Con la llegada de Claudia Sheinbaum a la presidencia, México inicia un nuevo capítulo político y económico. Uno de los pilares de su administración es el ambicioso Plan México, una estrategia integral presentada en enero de 2025 que busca reorientar el desarrollo del país con énfasis en el fortalecimiento de la economía interna, la inclusión social y la sostenibilidad. Dentro de este marco, el impulso a las mipymes, la digitalización, la transición energética y la relocalización industrial se han convertido en ejes clave de acción.
Una visión transformadora desde lo local
El Plan México parte de un diagnóstico claro: el modelo económico necesita transformarse desde sus cimientos. A pesar del crecimiento moderado en los últimos años, el país continúa enfrentando desigualdad estructural, baja productividad en sectores clave y una marcada exclusión financiera.
Para enfrentar estos desafíos, el plan se centra en impulsar la producción nacional, fortalecer las cadenas de valor locales y aumentar la participación del país en sectores estratégicos de la economía global, como la tecnología, energía limpia, y manufactura avanzada.
El papel de las mipymes en el nuevo modelo económico
Uno de los focos más importantes del Plan México es el apoyo directo a las mipymes. Estas representan el 99% del tejido empresarial mexicano y generan alrededor del 70% del empleo formal, pero enfrentan obstáculos significativos para crecer y competir.
El plan contempla:
- Acceso preferencial al crédito mediante la banca de desarrollo y nuevos esquemas digitales.
- Programas de digitalización para modernizar procesos productivos.
- Capacitación empresarial con enfoque en productividad, exportación y sostenibilidad.
- Reducción de la carga regulatoria y fiscal.
La meta es lograr que al menos el 25% de las mipymes accedan a financiamiento formal antes de 2030, un cambio estructural que permitiría su integración plena en la economía formal y digital.
Nearshoring y soberanía industrial
Aprovechando la tendencia global del nearshoring, México busca posicionarse como un hub regional de manufactura avanzada. El Plan México establece incentivos para que empresas extranjeras trasladen sus procesos productivos al país, con la condición de fortalecer los eslabones nacionales de la cadena de suministro.
Este enfoque busca garantizar que el PIB esté hecho en México, como expresó recientemente Edgar Amador Zamora, secretario de Hacienda. Una mayor participación de proveedores nacionales en las industrias tecnológicas, automotrices o farmacéuticas podría elevar el PIB entre 0.6 y 0.8 puntos porcentuales anuales, según estimaciones oficiales.

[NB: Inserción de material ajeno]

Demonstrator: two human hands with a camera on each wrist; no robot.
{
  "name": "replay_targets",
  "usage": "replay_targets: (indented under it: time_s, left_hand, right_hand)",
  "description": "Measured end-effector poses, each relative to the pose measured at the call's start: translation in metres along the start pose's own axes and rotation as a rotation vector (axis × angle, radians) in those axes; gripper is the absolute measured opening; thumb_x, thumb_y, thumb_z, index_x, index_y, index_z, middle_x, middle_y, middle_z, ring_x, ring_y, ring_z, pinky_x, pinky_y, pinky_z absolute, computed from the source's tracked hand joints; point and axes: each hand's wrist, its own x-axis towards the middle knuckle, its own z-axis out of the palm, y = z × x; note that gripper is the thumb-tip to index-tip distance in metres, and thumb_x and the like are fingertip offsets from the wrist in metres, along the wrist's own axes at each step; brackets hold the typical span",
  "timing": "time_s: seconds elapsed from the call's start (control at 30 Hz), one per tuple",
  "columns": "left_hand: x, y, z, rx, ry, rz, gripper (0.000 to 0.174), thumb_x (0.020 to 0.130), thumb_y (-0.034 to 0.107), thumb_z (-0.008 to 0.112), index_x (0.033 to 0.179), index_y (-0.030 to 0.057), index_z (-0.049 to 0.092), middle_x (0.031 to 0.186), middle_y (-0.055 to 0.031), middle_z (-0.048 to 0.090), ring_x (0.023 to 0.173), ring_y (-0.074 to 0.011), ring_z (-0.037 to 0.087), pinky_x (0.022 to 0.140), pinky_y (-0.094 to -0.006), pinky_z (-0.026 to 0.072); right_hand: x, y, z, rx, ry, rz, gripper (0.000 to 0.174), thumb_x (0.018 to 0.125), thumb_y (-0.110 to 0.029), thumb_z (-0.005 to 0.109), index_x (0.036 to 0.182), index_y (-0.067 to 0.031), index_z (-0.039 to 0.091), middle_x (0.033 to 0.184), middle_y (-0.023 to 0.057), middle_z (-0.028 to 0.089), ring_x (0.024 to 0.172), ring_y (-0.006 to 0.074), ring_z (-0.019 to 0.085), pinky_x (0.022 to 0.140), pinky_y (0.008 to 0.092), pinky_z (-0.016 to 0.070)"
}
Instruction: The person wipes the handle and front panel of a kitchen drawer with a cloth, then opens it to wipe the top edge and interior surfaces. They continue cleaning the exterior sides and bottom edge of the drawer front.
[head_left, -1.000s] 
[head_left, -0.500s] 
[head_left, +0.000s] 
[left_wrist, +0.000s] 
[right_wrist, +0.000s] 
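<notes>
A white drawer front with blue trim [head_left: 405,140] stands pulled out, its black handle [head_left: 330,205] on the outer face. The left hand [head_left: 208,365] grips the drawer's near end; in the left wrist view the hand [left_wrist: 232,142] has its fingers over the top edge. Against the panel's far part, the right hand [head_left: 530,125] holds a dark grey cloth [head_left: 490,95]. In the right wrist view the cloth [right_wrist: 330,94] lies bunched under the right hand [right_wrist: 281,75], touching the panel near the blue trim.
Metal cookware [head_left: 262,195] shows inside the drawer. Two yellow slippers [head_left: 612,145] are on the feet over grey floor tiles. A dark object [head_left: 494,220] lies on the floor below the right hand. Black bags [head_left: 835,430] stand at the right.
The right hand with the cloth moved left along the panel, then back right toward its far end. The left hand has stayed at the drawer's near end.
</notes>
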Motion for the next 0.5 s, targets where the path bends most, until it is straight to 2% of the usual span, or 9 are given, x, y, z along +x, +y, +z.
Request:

Sostenibilidad y transición energética
Otro componente clave del Plan México es la transición hacia una economía baja en carbono. El gobierno ha trazado una hoja de ruta para:
- Incrementar la generación de energía renovable.
- Electrificar el transporte público.
- Implementar estándares ambientales más estrictos en el sector industrial.
La visión es convertir a México en un referente regional de sostenibilidad, atrayendo inversiones verdes y fomentando la innovación tecnológica en energías limpias.
Inclusión social y financiera: una economía para todos
Además del componente productivo, el Plan México tiene un fuerte enfoque en inclusión social y financiera. Se busca cerrar brechas históricas a través de:
- Bancarización de comunidades rurales.
- Acceso a microcréditos para mujeres y jóvenes emprendedores.
- Programas de formalización laboral y empresarial.
- Infraestructura digital para conectar regiones marginadas.
La inclusión no es vista solo como un acto de justicia social, sino como una condición necesaria para el crecimiento económico sostenido y equilibrado.
Proyecciones económicas y retos
El gobierno de Sheinbaum ha proyectado un crecimiento del PIB entre 1.5% y 2.3% para 2025, a pesar de los desafíos externos, como la desaceleración en Estados Unidos y la incertidumbre en los mercados globales.
Sin embargo, organismos internacionales y bancos de inversión han advertido que el éxito del Plan México dependerá de su ejecución efectiva y de la capacidad del país para garantizar seguridad jurídica, infraestructura suficiente y políticas públicas coherentes.
El Plan México es, sin duda, la apuesta más ambiciosa del gobierno de Claudia Sheinbaum para transformar la economía nacional. A través del fortalecimiento de las mipymes, la reconfiguración del modelo productivo, la transición verde y la inclusión social, se plantea un nuevo paradigma de desarrollo. Si bien los retos son considerables, el plan traza una hoja de ruta clara para construir un México más fuerte, justo y competitivo desde sus raíces productivas.